Detecting Bias - A General Overview
- Media bias is ubiquitous (everywhere) and not easy to detect. It is always useful to compare several sources of information and, in doing so, it becomes clear that media coverage is never completely objective.
- Here are some forms of media bias to watch for:
- Bias by omission: For every news story that is selected, there are many others that are left out. Do the news stories you see show a balanced view of real life? What are the characteristics they have in common? (e.g., Are they mostly about violence, famous people, wealth?) Do some news sources include items that are ignored by others?
- Bias by emphasis: What stories are on the front page or “at the top of the hour?” Which stories get the largest headlines, or the first and longest coverage on TV or radio? Consider how this placement influences people’s sense of what is important.
- Bias by use of language: The use of labels such as “terrorist,” “revolutionary,” or “freedom fighter” can create completely different impressions of the same person or event.
- Bias in photos: Unflattering pictures can create bad impressions, and partial pictures of scenes can completely change the context of an event.
- Bias in the source: An article about a cure for cancer written by a drug company is not the same as an article by an independent researcher. Often, private companies, governments, public relations firms, and political groups produce press releases to gain media exposure and to influence the public.
- Bias by headlines: Some headlines can be deceptive, as their main purpose is to grab attention.
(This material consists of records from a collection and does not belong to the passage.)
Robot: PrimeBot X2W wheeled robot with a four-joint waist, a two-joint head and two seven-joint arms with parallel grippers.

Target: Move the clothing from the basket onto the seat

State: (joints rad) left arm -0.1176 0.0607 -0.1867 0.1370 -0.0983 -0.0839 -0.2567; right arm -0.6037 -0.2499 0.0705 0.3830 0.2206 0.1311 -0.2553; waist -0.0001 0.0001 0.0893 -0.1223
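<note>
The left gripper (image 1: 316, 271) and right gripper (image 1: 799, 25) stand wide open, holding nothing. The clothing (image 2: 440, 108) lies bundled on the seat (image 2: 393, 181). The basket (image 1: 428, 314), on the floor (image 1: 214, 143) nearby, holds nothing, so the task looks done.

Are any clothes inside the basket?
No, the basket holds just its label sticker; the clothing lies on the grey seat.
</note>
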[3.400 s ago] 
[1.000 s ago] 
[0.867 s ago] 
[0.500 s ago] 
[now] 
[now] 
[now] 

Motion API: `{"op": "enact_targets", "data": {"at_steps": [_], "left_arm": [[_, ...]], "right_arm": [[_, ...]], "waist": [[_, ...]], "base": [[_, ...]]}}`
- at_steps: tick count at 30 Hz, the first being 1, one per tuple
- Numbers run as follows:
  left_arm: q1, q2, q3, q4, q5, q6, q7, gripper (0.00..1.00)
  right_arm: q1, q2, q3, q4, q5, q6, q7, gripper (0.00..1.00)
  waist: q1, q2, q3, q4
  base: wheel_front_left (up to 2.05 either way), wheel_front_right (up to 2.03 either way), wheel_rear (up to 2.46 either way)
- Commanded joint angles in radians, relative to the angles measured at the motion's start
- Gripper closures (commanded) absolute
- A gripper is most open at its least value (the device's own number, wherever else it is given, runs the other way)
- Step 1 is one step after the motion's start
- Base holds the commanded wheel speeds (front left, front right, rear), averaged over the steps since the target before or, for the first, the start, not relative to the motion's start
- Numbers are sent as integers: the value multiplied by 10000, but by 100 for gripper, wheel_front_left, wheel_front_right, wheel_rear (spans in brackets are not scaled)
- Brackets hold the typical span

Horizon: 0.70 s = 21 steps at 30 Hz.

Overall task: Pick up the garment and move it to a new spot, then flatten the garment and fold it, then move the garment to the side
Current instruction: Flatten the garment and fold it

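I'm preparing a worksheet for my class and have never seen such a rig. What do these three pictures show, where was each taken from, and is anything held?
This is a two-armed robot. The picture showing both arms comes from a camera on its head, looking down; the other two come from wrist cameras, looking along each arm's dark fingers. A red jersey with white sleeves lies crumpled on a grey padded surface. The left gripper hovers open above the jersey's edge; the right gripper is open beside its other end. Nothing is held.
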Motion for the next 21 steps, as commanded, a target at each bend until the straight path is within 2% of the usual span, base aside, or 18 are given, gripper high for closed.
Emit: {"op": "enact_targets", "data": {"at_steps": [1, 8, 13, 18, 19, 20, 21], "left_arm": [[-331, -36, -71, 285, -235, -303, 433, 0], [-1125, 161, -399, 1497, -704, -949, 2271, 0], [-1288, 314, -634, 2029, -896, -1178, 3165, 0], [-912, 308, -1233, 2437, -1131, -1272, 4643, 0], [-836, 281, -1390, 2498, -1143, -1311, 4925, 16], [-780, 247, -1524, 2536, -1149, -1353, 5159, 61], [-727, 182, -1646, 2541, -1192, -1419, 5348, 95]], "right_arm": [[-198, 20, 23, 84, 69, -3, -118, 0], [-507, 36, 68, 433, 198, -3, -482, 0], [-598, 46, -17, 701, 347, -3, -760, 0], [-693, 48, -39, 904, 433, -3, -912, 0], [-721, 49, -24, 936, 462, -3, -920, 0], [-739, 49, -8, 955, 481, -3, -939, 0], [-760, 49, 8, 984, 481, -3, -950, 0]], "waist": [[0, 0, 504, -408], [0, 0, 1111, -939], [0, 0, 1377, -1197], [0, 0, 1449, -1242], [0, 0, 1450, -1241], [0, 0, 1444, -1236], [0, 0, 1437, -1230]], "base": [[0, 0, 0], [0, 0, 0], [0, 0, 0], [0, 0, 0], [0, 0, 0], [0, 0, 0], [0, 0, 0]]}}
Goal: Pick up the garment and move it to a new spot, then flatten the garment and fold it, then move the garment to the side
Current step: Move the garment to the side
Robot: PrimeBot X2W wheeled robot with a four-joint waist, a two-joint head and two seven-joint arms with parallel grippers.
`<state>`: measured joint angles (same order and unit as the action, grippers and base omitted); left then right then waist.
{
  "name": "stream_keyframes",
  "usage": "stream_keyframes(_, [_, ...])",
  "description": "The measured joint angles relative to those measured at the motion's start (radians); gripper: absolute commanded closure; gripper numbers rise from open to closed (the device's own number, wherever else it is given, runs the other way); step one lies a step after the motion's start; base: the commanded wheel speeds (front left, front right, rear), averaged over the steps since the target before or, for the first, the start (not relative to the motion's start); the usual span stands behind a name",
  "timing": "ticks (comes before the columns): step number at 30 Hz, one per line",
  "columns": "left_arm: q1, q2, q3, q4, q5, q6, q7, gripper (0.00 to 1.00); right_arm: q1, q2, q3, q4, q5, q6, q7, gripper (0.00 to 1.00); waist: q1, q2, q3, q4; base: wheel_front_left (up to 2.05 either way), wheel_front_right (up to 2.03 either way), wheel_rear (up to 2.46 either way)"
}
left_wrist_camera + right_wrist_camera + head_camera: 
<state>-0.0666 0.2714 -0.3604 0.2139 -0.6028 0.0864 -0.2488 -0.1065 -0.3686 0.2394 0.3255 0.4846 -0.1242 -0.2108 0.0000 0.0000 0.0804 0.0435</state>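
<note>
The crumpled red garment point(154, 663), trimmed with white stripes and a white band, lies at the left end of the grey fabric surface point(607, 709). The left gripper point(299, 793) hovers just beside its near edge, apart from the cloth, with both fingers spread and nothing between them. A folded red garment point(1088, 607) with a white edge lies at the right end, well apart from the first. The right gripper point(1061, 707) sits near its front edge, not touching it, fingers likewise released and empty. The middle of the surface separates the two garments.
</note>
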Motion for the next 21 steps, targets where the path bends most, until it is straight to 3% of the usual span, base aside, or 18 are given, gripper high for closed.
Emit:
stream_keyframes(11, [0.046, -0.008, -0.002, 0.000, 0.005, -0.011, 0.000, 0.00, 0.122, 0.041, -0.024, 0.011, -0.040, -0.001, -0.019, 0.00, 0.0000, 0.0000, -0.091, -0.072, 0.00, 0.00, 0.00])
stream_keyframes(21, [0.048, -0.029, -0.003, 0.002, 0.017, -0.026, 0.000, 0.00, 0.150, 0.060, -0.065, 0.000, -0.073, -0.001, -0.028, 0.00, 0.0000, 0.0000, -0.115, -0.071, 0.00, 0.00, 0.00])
Many people read only the headlines, which can create a distorted sense of what is really going on, or turn a non-event into a sensational event.
- Bias by repetition: The repetition of a particular event or idea can lead people to believe that it is true, very widespread, and much more important than it really is.
- Bias in numbers and statistics: Statistics need to be interpreted; they are often used to create false impressions. Of the following statements, which statistic would you use to try to convince someone that the death penalty is a good idea? – Almost 30% of those surveyed support the death penalty. – More than 70% of those surveyed are against the death penalty.
Always be critical and aware as you read, watch, or listen to mass media. Keep alert for these many forms of bias.